Using Unified Shared Memory with Kernels

The function

cl_int  clSetKernelArgMemPointerINTEL(
            cl_kernel kernel,
            cl_uint arg_index,
            const void* arg_value);

is used to set a pointer into a Unified Shared Memory allocation as an argument to a kernel.

kernel is a valid kernel object.

arg_index is the argument index to set. Arguments to the kernel are referred to by indices that go from 0 for the leftmost argument to n - 1, where n is the total number of arguments declared by a kernel.

arg_value is the pointer value that should be used as the argument specified by arg_index. The pointer value will be used as the argument by all API calls that enqueue a kernel until the argument value is set to a different pointer value by a subsequent call. A pointer may only be set as an argument value for an argument declared to be a pointer to global or constant memory.

The definition of a valid pointer value was changed in extension version 1.1.0:

For extension versions prior to version 1.1.0: For devices supporting shared system allocations, any pointer value is valid. Otherwise, the pointer value must be NULL or must point into a Unified Shared Memory allocation returned by clHostMemAllocINTEL, clDeviceMemAllocINTEL, or clSharedMemAllocINTEL.
For extension versions 1.1.0 and newer: For all devices, any pointer value is valid and may be set as an argument to a kernel.

In this definition, a valid pointer value means that the function will not return an error. It still may not be valid to dereference the pointer inside of a kernel if the memory that the pointer points to is not accessible on the device.

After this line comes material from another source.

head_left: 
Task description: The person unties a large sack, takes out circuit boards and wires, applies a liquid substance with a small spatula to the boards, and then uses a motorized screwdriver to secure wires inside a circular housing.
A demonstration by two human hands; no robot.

clSetKernelArgMemPointerINTEL returns CL_SUCCESS if the function is executed successfully. Otherwise, it will return one of the following errors:

CL_INVALID_KERNEL if kernel is not a valid kernel object.
CL_INVALID_ARG_INDEX if arg_index is not a valid argument index.
CL_INVALID_ARG_VALUE if arg_value is not a valid argument value.
CL_OUT_OF_RESOURCES if there is a failure to allocate resources required by the OpenCL implementation on the device.
CL_OUT_OF_HOST_MEMORY if there is a failure to allocate resources required by the OpenCL implementation on the host.

In addition to direct use of a Unified Shared Memory allocation as a kernel argument, Unified Shared Memory allocations may be accessed by kernels indirectly. The new param_name values described below may be used with the existing clSetKernelExecInfo function to describe how Unified Shared Memory allocations are accessed indirectly by a kernel:

Table 28. List of supported param_names by clSetKernelExecInfo
cl_kernel_exec_info	Type	Description
`CL_KERNEL_EXEC_INFO_USM_PTRS_INTEL`	void*[]	Specifies an explicit set of Unified Shared Memory allocations accessed indirectly by the kernel. The new set replaces any previously specified set of Unified Shared Memory allocations. Initially, the set of Unified Shared Memory allocations accessed indirectly by the kernel is the empty set.
`CL_KERNEL_EXEC_INFO_INDIRECT_HOST_ACCESS_INTEL`	cl_bool	Specifies that the kernel may access any host Unified Shared Memory allocation indirectly. By default, the value for this flag is `CL_FALSE`, indicating that the kernel will only access explicitly specified host Unified Shared Memory allocations.
`CL_KERNEL_EXEC_INFO_INDIRECT_DEVICE_ACCESS_INTEL`	cl_bool	Specifies that the kernel may access any device Unified Shared Memory allocation indirectly. By default, the value for this flag is `CL_FALSE`, indicating that the kernel will only access explicitly specified device Unified Shared Memory allocations.
`CL_KERNEL_EXEC_INFO_INDIRECT_SHARED_ACCESS_INTEL`	cl_bool	Specifies that the kernel may access any shared Unified Shared Memory allocation indirectly. By default, the value for this flag is `CL_FALSE`, indicating that the kernel will only access explicitly specified shared Unified Shared Memory allocations.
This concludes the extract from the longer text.